What you should do – Starting with the line that contains "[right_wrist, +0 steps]", copy each line exactly through the end of the listing, and omit all pictures.

Material provided –
—————
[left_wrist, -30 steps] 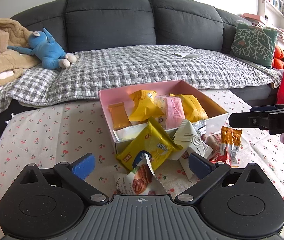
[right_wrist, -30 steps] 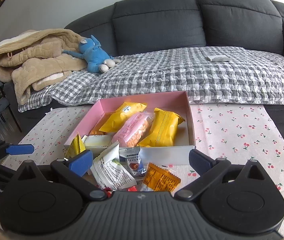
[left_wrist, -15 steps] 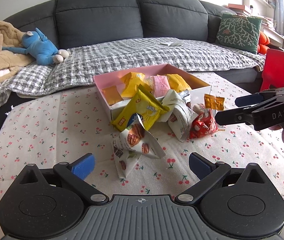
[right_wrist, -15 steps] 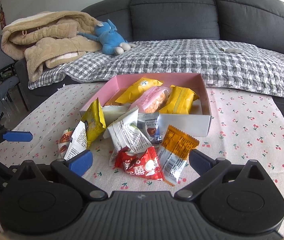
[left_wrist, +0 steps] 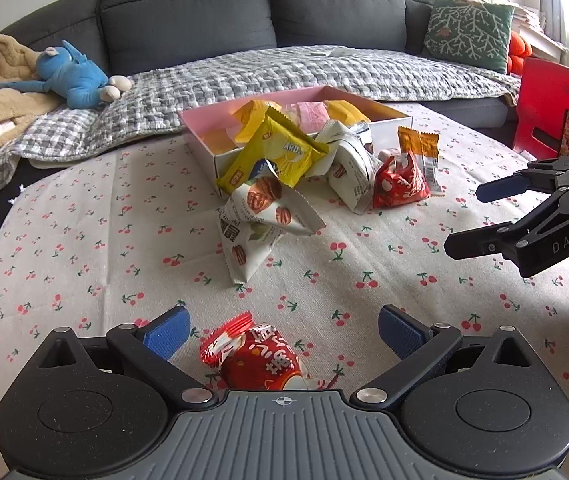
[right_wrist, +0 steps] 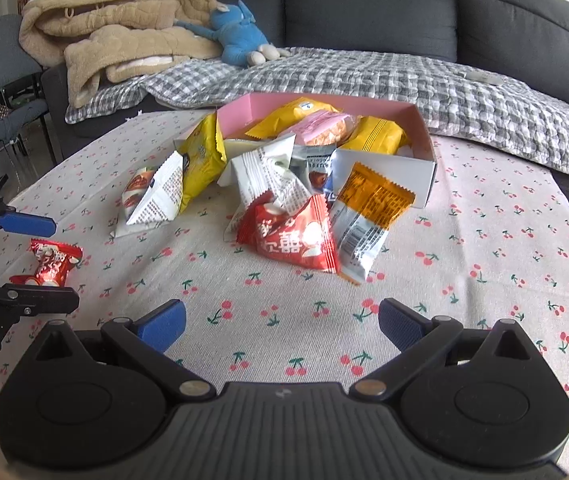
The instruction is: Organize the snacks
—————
Answer box –
[right_wrist, +0 steps] 
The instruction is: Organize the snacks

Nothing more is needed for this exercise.